== What is required ==
Would you give the data below back exactly as it reads?

== Raw data ==
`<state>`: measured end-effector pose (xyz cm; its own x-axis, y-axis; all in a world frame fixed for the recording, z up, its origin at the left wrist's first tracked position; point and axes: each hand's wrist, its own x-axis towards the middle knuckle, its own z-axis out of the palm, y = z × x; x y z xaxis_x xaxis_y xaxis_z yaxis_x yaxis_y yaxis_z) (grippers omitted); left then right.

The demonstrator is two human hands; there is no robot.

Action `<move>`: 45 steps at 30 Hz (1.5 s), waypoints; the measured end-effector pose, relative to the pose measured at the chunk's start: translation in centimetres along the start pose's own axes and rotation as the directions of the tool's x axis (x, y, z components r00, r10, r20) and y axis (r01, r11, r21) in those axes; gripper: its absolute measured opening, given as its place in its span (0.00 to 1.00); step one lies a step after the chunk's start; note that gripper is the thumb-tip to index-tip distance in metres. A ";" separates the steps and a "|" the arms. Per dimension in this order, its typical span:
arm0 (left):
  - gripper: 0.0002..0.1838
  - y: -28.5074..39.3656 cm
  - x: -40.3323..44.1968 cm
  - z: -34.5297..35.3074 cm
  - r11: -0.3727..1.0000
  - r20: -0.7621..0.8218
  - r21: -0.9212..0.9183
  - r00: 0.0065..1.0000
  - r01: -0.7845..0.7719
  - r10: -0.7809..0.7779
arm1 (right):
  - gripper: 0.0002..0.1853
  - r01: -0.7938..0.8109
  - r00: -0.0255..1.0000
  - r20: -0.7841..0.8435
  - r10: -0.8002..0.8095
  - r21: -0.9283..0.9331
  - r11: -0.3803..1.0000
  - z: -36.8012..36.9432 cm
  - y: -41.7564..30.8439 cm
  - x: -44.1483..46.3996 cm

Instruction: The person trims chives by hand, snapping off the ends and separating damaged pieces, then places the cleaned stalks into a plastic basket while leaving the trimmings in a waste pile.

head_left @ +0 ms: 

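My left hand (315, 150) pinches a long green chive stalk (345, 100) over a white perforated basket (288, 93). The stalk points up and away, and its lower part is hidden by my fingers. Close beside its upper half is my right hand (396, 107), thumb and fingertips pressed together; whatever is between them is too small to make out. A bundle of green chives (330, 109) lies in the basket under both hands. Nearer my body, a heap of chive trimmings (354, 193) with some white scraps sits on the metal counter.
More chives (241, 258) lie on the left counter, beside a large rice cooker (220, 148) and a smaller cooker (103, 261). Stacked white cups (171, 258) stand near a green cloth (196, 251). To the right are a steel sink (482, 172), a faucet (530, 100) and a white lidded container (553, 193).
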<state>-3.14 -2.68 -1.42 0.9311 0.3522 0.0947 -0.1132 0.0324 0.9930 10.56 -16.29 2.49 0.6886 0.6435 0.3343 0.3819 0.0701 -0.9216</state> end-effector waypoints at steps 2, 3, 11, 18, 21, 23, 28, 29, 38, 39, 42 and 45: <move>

== Answer space ==
`<state>`: measured end-effector pose (xyz cm; its own x-axis, y-axis; all in a world frame fixed for the recording, z up, its origin at the left wrist's first tracked position; point and axes: each hand's wrist, its own x-axis towards the middle knuckle, its own z-axis out of the palm, y = z × x; x y z xaxis_x xaxis_y xaxis_z yaxis_x yaxis_y yaxis_z) (grippers omitted); left then right.

The demonstrator is two human hands; there is no robot.

Action `<move>`: 45 steps at 30 Hz (1.5 s), waypoints; the measured end-effector pose, relative to the pose measured at the chunk's start: translation in centimetres along the start pose's own axes and rotation as the directions of the tool's x axis (x, y, z components r00, r10, r20) and y axis (r01, r11, r21) in those axes; gripper: its absolute measured opening, given as its place in its span (0.00 to 1.00); step one lies a step after the chunk's start; note that gripper is the thumb-tip to index-tip distance in metres. A ";" separates the steps and a "|" the arms. Per dimension in this order, its typical span:
arm0 (left):
  - gripper: 0.0002..0.1838
  - y: -28.5074..39.3656 cm
  - x: -40.3323..44.1968 cm
  - z: -34.5297..35.3074 cm
  - r11: -0.3727..1.0000
  - r20: -0.7621..0.8218
  - r21: -0.9212..0.9183
  - r00: 0.0065..1.0000
  - r01: -0.7845..0.7719
  - r10: -0.7809..0.7779
arm1 (right):
  - gripper: 0.0002..0.1853
  - r01: -0.7938..0.8109
  - r00: -0.0255..1.0000
  - r20: -0.7841..0.8435
  - r10: -0.8002..0.8095
  - r21: -0.9283..0.9331
  - r11: -0.3803..1.0000
  - z: -36.8012..36.9432 cm
  - y: -41.7564..30.8439 cm
  - x: -44.1483..46.3996 cm

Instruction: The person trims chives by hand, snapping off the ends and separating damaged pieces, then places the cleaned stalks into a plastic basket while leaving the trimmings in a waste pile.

head_left @ +0 ms: 

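My left hand (315, 150) pinches a long green chive stalk (345, 100) over a white perforated basket (288, 93). The stalk points up and away, and its lower part is hidden by my fingers. Close beside its upper half is my right hand (396, 107), thumb and fingertips pressed together; whatever is between them is too small to make out. A bundle of green chives (330, 109) lies in the basket under both hands. Nearer my body, a heap of chive trimmings (354, 193) with some white scraps sits on the metal counter.
More chives (241, 258) lie on the left counter, beside a large rice cooker (220, 148) and a smaller cooker (103, 261). Stacked white cups (171, 258) stand near a green cloth (196, 251). To the right are a steel sink (482, 172), a faucet (530, 100) and a white lidded container (553, 193).
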<state>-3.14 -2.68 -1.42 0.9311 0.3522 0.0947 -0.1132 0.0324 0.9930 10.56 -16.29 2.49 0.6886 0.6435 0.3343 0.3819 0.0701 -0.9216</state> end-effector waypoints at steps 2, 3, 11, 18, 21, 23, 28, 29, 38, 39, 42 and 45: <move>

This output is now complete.